# DIRECTIONS FOR THIS TASK:
Each entry is to be output precisely as it appears.

INPUT DATA: Begin

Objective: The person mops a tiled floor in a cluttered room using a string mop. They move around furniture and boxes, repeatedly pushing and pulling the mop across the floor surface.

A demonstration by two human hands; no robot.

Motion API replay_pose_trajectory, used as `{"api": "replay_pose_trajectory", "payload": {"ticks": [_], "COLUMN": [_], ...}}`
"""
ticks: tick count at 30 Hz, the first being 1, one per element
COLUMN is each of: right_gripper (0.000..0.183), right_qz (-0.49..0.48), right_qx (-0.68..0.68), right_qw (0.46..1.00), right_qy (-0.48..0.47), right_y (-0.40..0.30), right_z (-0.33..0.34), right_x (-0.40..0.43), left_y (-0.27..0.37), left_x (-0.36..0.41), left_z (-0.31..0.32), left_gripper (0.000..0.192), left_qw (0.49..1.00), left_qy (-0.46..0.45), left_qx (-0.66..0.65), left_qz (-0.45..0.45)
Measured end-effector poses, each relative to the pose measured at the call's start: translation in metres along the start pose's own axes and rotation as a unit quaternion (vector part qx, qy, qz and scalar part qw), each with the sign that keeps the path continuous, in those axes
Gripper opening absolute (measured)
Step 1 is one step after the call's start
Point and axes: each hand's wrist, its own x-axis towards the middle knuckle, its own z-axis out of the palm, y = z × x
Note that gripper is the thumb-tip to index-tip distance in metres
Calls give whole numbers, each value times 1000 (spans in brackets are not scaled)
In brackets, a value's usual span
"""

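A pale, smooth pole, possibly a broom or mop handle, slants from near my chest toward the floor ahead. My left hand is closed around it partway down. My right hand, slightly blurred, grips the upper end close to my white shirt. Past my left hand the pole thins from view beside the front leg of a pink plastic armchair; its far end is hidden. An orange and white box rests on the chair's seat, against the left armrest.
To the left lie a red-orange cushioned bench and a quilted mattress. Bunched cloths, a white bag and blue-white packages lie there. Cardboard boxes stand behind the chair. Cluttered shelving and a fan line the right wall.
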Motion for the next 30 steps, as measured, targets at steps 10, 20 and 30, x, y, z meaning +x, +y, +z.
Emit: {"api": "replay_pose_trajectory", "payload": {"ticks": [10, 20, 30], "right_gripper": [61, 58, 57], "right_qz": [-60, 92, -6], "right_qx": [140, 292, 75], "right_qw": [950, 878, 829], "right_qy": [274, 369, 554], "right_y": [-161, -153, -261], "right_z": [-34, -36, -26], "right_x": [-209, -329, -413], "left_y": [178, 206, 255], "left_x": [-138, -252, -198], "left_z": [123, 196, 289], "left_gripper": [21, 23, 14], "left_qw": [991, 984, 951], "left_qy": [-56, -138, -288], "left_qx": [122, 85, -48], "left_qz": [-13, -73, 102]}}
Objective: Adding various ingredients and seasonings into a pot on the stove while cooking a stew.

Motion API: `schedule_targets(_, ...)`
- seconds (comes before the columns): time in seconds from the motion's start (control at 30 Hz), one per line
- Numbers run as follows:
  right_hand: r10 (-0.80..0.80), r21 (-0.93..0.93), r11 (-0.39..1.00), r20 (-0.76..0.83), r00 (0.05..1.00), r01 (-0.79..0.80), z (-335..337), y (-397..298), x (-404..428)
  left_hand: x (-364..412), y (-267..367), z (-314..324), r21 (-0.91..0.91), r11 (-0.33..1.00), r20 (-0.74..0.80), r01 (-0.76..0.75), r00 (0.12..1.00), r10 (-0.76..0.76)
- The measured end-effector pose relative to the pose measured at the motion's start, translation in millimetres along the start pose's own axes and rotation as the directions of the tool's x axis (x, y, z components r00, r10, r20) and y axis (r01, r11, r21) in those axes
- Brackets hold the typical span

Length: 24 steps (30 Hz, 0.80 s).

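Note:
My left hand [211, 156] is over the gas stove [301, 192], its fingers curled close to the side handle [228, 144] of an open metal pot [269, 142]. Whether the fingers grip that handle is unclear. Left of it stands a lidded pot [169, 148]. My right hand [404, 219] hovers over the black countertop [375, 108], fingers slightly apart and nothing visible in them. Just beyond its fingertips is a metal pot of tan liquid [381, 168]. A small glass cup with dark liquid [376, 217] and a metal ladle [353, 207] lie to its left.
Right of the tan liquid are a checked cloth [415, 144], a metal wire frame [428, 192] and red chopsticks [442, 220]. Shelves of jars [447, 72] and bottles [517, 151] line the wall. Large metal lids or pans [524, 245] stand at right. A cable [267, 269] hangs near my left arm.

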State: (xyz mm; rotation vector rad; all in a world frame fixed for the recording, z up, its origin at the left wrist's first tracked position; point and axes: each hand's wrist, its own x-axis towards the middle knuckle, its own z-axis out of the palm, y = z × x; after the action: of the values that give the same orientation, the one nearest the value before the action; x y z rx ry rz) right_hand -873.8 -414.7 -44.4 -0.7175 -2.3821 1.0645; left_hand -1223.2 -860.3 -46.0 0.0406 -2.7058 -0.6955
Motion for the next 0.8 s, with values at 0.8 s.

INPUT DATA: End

# FINAL ANSWER:
Objective: The person mops a tiled floor in a cluttered room using a string mop. They move around furniture and boxes, repeatedly pushing and pulling the mop across the floor surface.

A demonstration by two human hands; no robot.

Motion API replay_pose_trajectory, used as `{"api": "replay_pose_trajectory", "payload": {"ticks": [_], "COLUMN": [_], ...}}`
"""
ticks: tick count at 30 Hz, the first being 1, one per element
COLUMN is each of: right_gripper (0.000..0.183), right_qz (-0.49..0.48), right_qx (-0.68..0.68), right_qw (0.46..1.00), right_qy (-0.48..0.47), right_y (-0.40..0.30), right_z (-0.33..0.34), right_x (-0.40..0.43), left_y (-0.27..0.37), left_x (-0.36..0.41), left_z (-0.31..0.32), left_gripper (0.000..0.192), left_qw (0.49..1.00), left_qy (-0.46..0.45), left_qx (-0.66..0.65), left_qz (-0.45..0.45)
Measured end-effector poses, each relative to the pose measured at the call's start: translation in metres along the start pose's own axes and rotation as a unit quaternion (vector part qx, qy, qz and scalar part qw), each with the sign that keeps the path continuous, in those axes
Gripper opening absolute (measured)
Step 1 is one step after the call's start
Point and axes: each hand's wrist, its own x-axis towards the middle knuckle, its own z-axis out of the palm, y = z × x
Note that gripper is the thumb-tip to index-tip distance in metres
Calls give whole numbers, each value times 1000 (spans in brackets are not scaled)
In brackets, a value's usual span
"""

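A pale, smooth pole, possibly a broom or mop handle, slants from near my chest toward the floor ahead. My left hand is closed around it partway down. My right hand, slightly blurred, grips the upper end close to my white shirt. Past my left hand the pole thins from view beside the front leg of a pink plastic armchair; its far end is hidden. An orange and white box rests on the chair's seat, against the left armrest.
To the left lie a red-orange cushioned bench and a quilted mattress. Bunched cloths, a white bag and blue-white packages lie there. Cardboard boxes stand behind the chair. Cluttered shelving and a fan line the right wall.
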Motion for the next 30 steps, as measured, targets at steps 10, 20 and 30, x, y, z meaning +x, +y, +z.
Emit: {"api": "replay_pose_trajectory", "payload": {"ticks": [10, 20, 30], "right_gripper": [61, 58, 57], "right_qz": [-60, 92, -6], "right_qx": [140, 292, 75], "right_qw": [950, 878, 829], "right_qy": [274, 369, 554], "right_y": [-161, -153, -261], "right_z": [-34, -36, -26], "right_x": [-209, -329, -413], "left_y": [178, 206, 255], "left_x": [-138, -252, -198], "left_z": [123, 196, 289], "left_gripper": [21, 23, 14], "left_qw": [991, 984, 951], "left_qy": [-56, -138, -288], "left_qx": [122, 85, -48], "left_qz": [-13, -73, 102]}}
Objective: Adding various ingredients and seasonings into a pot on the stove while cooking a stew.

Motion API: `schedule_targets(_, ...)`
- seconds (comes before the columns): time in seconds from the motion's start (control at 30 Hz), one per line
- Numbers run as follows:
  right_hand: r10 (-0.80..0.80), r21 (-0.93..0.93), r11 (-0.39..1.00), r20 (-0.76..0.83), r00 (0.05..1.00), r01 (-0.79..0.80), z (-335..337), y (-397..298), x (-404..428)
  left_hand: x (-364..412), y (-267..367), z (-314..324), r21 (-0.91..0.91), r11 (-0.33..1.00), r20 (-0.74..0.80), r01 (-0.76..0.75), r00 (0.12..1.00), r10 (-0.76..0.76)
- The measured end-effector pose relative to the pose measured at the motion's start, translation in millimetres along the start pose's own axes and rotation as the directions of the tool's x axis (x, y, z components r00, r10, r20) and y axis (r01, r11, r21) in those axes
- Brackets hold the typical span

Length: 24 steps (30 Hz, 0.80 s).

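Note:
My left hand [211, 156] is over the gas stove [301, 192], its fingers curled close to the side handle [228, 144] of an open metal pot [269, 142]. Whether the fingers grip that handle is unclear. Left of it stands a lidded pot [169, 148]. My right hand [404, 219] hovers over the black countertop [375, 108], fingers slightly apart and nothing visible in them. Just beyond its fingertips is a metal pot of tan liquid [381, 168]. A small glass cup with dark liquid [376, 217] and a metal ladle [353, 207] lie to its left.
Right of the tan liquid are a checked cloth [415, 144], a metal wire frame [428, 192] and red chopsticks [442, 220]. Shelves of jars [447, 72] and bottles [517, 151] line the wall. Large metal lids or pans [524, 245] stand at right. A cable [267, 269] hangs near my left arm.
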
State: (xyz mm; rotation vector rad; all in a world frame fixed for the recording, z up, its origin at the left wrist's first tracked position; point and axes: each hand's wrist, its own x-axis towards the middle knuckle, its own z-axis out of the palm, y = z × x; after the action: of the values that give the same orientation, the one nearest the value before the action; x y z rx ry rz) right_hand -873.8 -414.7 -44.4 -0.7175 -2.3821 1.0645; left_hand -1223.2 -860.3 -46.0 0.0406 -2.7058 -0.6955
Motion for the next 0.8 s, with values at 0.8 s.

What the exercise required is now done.